# 10: Recommender Systems

The hand-in exercise for this topic is Exercise 1 from the notebook “Exercises in Recommender systems.ipynb"

---

## Exercise 1

Using the "Coursera Courses Dataset 2021" available at kaggle ([https://www.kaggle.com/datasets/khusheekapoor/coursera-courses-dataset-2021](https://www.kaggle.com/datasets/khusheekapoor/coursera-courses-dataset-2021)) or on moodle, to do the following:

1. Create a Content-based filtering recommender system based on the Course Descriptions.
2. Create a Content-based filtering recommender system based on the Skills.

Using the "Book Recommendation Dataset" available at kaggle ([https://www.kaggle.com/datasets/arashnic/book-recommendation-dataset](https://www.kaggle.com/datasets/arashnic/book-recommendation-dataset)) or on moodle, to do the following:

3. Load in the `Ratings.csv` file (on moodle, it is called `Books_Ratings.csv`). Group by `User-ID` and sort by `Book-Rating` in descending order to get the users who rated most books. Filter the rating data to only contain the 200 users that rated most books.
4. Create a Collaborative filtering recommender system based on the user ratings from 3 together with the `Books.csv` dataset.

---

In [34]:
# Lib imports for the notebook
import pandas as pd
from sklearn.feature_extraction.text import TfidfVectorizer
from sklearn.metrics.pairwise import cosine_similarity

---

### Coursera Courses Dataset 2021
1. Create a Content-based filtering recommender system based on the Course Descriptions.
2. Create a Content-based filtering recommender system based on the Skills.
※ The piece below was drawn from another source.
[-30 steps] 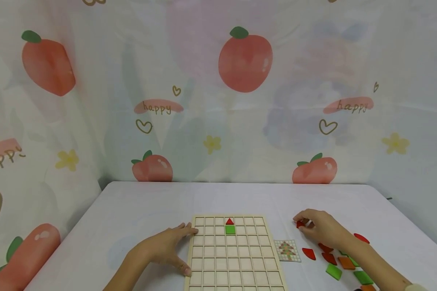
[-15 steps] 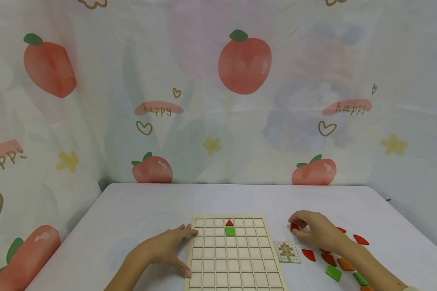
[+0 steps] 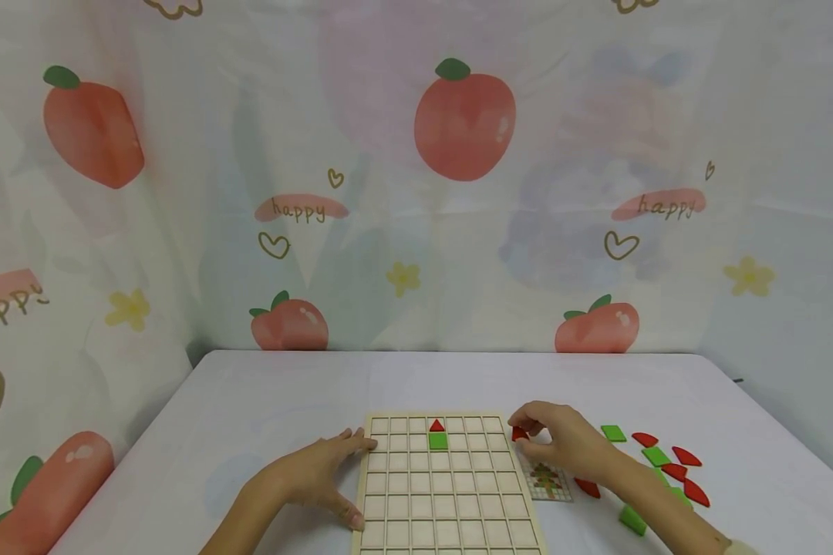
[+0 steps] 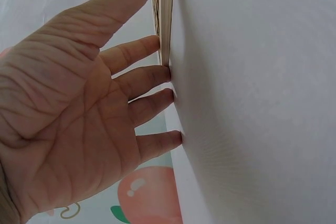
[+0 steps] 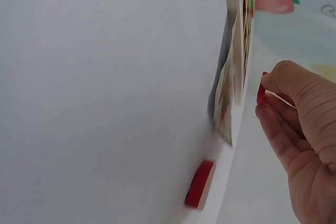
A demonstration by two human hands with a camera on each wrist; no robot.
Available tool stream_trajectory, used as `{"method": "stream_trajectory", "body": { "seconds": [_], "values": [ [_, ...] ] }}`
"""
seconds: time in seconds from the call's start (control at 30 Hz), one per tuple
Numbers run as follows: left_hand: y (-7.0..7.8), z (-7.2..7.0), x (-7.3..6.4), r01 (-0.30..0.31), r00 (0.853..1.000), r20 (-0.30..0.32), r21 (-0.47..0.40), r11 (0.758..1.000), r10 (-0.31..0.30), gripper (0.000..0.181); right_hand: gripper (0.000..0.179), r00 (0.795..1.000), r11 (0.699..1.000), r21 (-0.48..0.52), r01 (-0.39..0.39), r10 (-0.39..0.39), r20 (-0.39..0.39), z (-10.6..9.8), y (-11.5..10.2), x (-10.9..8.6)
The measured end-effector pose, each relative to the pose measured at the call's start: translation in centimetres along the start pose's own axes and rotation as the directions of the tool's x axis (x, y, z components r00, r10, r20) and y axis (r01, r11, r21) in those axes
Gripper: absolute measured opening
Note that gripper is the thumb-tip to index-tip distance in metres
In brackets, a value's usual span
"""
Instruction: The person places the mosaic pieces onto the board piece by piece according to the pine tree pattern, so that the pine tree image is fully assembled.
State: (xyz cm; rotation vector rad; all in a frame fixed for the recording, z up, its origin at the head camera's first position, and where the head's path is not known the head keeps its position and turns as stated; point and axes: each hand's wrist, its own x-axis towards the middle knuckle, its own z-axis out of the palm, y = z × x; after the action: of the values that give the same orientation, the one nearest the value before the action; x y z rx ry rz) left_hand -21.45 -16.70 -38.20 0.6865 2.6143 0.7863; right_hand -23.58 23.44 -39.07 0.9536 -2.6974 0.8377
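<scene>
My left hand [image 3: 312, 476] touches the left edge of a wooden grid board [image 3: 439, 505], fingers spread and fairly straight; the left wrist view shows the fingertips [image 4: 167, 73] against the board's side. In the board's upper rows lie a red triangle [image 3: 436, 425] and, just below it, a green square [image 3: 438, 441]. My right hand [image 3: 568, 438] pinches a small red tile [image 3: 520, 434] between thumb and fingers, by the board's upper right edge. The right wrist view shows this red tile [image 5: 261, 88] edge-on; its full shape is hidden.
A picture card [image 3: 547, 482] with a tree pattern lies against the board's right side, partly under my right hand. Several loose tiles, such as a green one [image 3: 614, 433] and a red one [image 3: 687, 456], lie to the right. A patterned curtain [image 3: 389, 154] hangs behind the table [image 3: 284, 385].
My right hand has moved left with the red tile, from above the loose tiles to near the board's edge, uncovering more tiles. The left hand has stayed in place.
</scene>
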Motion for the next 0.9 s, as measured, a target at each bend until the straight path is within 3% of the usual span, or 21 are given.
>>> {"method": "stream_trajectory", "body": {
  "seconds": [0.27, 0.43, 0.57, 0.9],
  "values": [
    [0.1, 0.1, 0.0, 0.037, 0.999, -0.001, 0.004, 0.999, -0.037, 0.099, 0.021, 0.998, 0.996, 0.051, 0.067, -0.068, 0.006, 1.6, -1.5, 1.6],
    [0.0, 0.1, -0.1, 0.019, 1.0, 0.002, -0.007, 1.0, -0.019, 0.099, 0.02, 0.998, 0.996, 0.081, 0.048, -0.051, 0.038, 2.7, -2.5, 2.6],
    [0.0, 0.1, -0.1, 0.019, 1.0, 0.001, -0.007, 1.0, -0.019, 0.099, 0.019, 0.996, 0.996, 0.08, 0.035, -0.041, 0.075, 3.3, -3.3, 3.3],
    [0.2, -0.1, -0.2, 0.027, 1.0, 0.0, -0.027, 0.999, -0.027, 0.099, 0.019, 0.984, 0.993, 0.014, 0.114, -0.115, 0.134, 4.2, -3.9, 5.0]
  ]
}}
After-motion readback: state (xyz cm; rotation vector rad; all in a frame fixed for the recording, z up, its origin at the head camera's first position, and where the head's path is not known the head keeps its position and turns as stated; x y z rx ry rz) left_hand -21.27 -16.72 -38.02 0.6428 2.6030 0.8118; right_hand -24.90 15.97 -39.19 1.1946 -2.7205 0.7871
Some EDA to prepare and look at the structure of the data

In [35]:
coursera_data = pd.read_csv('Coursera.csv')

In [36]:
coursera_data.head(10)

Unnamed: 0,Course Name,University,Difficulty Level,Course Rating,Course URL,Course Description,Skills
0,Write A Feature Length Screenplay For Film Or ...,Michigan State University,Beginner,4.8,https://www.coursera.org/learn/write-a-feature...,Write a Full Length Feature Film Script In th...,Drama Comedy peering screenwriting film D...
1,Business Strategy: Business Model Canvas Analy...,Coursera Project Network,Beginner,4.8,https://www.coursera.org/learn/canvas-analysis...,"By the end of this guided project, you will be...",Finance business plan persona (user experien...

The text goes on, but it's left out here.